Re your comment above: For slot advances in general the flush to disk
is done lazily for performance reasons, but I think you meant
pg_replication_slot_advance() specifically.

pg_replication_slot_advance() doesn't appear to make any promises as
to immediate durability either way. It updates the required LSN
immediately with ReplicationSlotsUpdateRequiredLSN() so it
theoretically marks WAL as removable before it's flushed. But I don't
think we'll ever actually remove any WAL segments until checkpoint, at
which point we'll also flush any dirty slots, so it doesn't really
matter. For logical slots the lsn and xmin are both protected by the
effective/actual tracking logic and can't advance until the slot is
flushed.

The app might be surprised if the slot goes backwards after an
pg_replication_slot_advance() followed by a server crash though.

> The
> check doing that is actually broken from the start, but that's another
> story. Could you check with Petr what was the intention here or drag
> his attention to this thread? He is the original author of the
> feature. So his output would be nice to have.

I'll ask him. He's pretty bogged at the moment though, and I've done a
lot of work in this area too. (See e.g. the catalog_xmin in hot
standby feedback changes).

> > The SQL interface advances the slot restart position and marks the
> > slot dirty *before the client has confirmed receipt of the data and
> > flushed it to disk*. So there's a data loss window. If the client
> > disconnects or crashes before all the data from that function call is
> > safely flushed to disk it may lose the data, then be unable to fetch
> > it again from the server because of the restart_lsn position advance.
>
> Well, you have the same class of problems with for example synchronous
> replication. The only state a client can be sure of is that it
> received a confirmation that the operation happens and completed.
> Any other state tells that the operation may have happened. Or not.
> Now, being sure that the data of the new slot has been flushed once
> the advancing function is done once the client got the confirmation
> that the work is done is a property which could be interesting to some
> class of applications.

That's what we already provide for the streaming interface for slot access.

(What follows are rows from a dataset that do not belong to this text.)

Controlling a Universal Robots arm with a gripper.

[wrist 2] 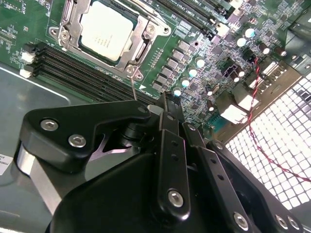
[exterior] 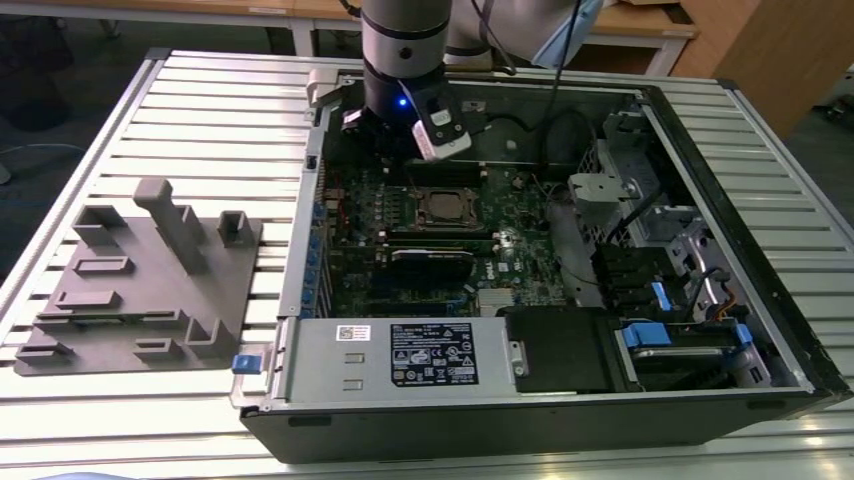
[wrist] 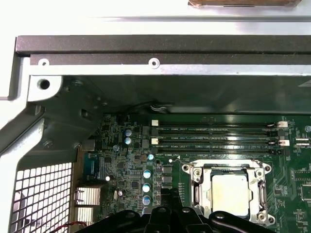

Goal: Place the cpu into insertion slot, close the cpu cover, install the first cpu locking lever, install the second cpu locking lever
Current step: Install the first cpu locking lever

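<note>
Exterior view, its left to its right. A grey moulded fixture [exterior: 134, 280] lay on the slatted metal desk [exterior: 200, 100], beside the open computer case [exterior: 747, 200] and apart from it. Inside the case, the green motherboard [exterior: 387, 200] lay flat, with the power supply [exterior: 400, 355] along the near edge.

My end effector [exterior: 384, 145] hung low over the board, near the case's far wall and close to the socket. In the second wrist view my end effector [wrist 2: 170, 102] had its fingertips drawn together, and I saw nothing between them. In the first wrist view the end effector [wrist: 169, 196] sat over the board between the perforated case wall [wrist: 39, 194] and the socket.

The cpu [exterior: 446, 209] sat inside the insertion slot [exterior: 416, 196], silver top up. Both wrist views showed the same thing: cpu [wrist 2: 106, 30] [wrist: 232, 193] seated flat, with the cpu cover [wrist 2: 138, 48] [wrist: 199, 191] lying down over its edges and the insertion slot [wrist 2: 60, 34] [wrist: 265, 170] framing both.

A thin lever rod [wrist 2: 133, 86] ran from the socket corner towards my fingers [wrist 2: 167, 145]. I could not tell whether it touched them. Black memory slots [wrist: 218, 136] ran alongside the socket. At the exterior view's right were the drive bays [exterior: 667, 335] with blue tabs.
</note>
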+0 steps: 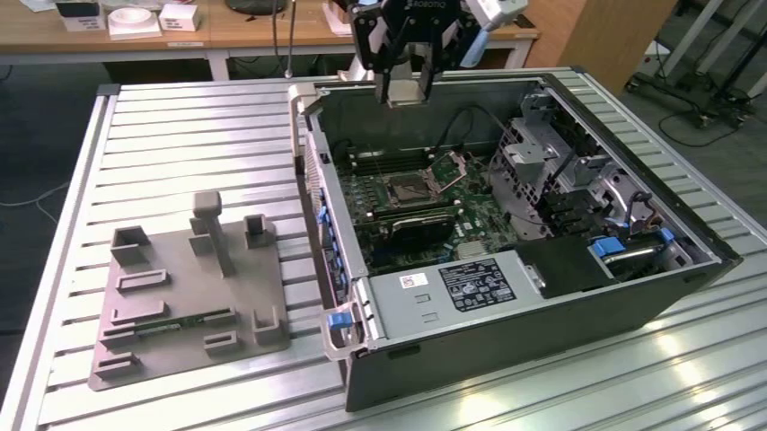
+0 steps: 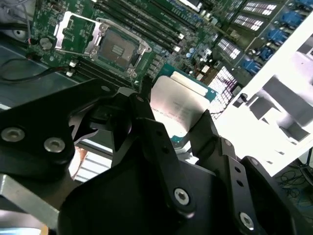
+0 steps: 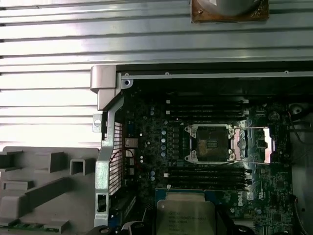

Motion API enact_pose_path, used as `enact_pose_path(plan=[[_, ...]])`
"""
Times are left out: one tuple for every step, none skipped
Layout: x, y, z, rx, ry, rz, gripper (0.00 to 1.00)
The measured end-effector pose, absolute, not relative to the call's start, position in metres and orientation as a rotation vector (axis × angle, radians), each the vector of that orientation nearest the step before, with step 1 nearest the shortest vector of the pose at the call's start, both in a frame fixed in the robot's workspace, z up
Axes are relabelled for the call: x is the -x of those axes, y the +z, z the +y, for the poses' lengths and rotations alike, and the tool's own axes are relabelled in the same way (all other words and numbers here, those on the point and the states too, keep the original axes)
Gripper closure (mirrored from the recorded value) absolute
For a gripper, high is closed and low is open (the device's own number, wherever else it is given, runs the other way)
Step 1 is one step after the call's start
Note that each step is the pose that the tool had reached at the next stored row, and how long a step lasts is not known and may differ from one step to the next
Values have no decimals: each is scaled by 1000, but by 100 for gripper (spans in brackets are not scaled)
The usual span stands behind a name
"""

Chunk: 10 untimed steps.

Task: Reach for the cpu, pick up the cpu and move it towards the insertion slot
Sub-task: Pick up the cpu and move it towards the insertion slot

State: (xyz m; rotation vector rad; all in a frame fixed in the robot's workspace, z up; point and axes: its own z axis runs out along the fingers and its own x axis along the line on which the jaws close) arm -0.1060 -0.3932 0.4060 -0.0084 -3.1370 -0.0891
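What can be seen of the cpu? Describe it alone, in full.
The cpu is a flat square chip with a shiny silver-grey metal top and a thin green edge. In the second wrist view it sits gripped between the gripper's two black fingers, which press on opposite edges, held above the green motherboard. In the first wrist view it hangs level, print on its top, short of the open insertion slot. In the exterior view the gripper is at the case's upper rim.

Black claw [image 2: 178, 129] w/ silver screws, matte linkage fingers [image 2: 156, 147]
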Motion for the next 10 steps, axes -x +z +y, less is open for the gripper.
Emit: enact_pose_path(plan=[[106,406,-393,8,-98,-3140,45],[106,406,-392,8,-104,-3142,45],[106,406,-392,8,-108,-3144,45],[106,405,-391,8,-113,-3145,45],[105,406,-390,8,-117,-3145,45],[105,406,-388,8,-119,-3146,45],[104,405,-387,8,-120,-3146,45],[104,405,-385,8,-122,-3146,45],[103,405,-383,8,-123,-3146,45],[101,405,-381,8,-124,-3147,45]])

I agree there's no need to shove a fix to the SQL interface for
phys/logical slots into this same discussion. I'm just trying to make
sure we don't "fix" a "bug" that's actually an important part of the
design by trying to fix a perceived-missing flush in the streaming
interface too. I am not at all confident that the test coverage for
this is sufficient right now, since we lack a good way to make
postgres delay various lazy internal activity to let us reliably
examine intermediate states in a race-free way, so I'm not sure tests
would catch it.

> > Really, we should add a "no_advance_position" option to the SQL
> > interface, then expect the client to call a second function that
> > explicitly advances the restart_lsn and confirmed_flush_lsn. Otherwise
> > no SQL interface client can be crashsafe.
>
> Hm. Could you elaborate more what you mean here? I am not sure to
> understand. Note that calling the advance function multiple times has
> no effects, and the result returned is the actual restart_lsn (or
> confirmed_flush_lsn of course).

I've probably confused things a bit here. I don't mind if whether or
not pg_replication_slot_advance() forces an immediate flush, I think
there are reasonable arguments in both directions.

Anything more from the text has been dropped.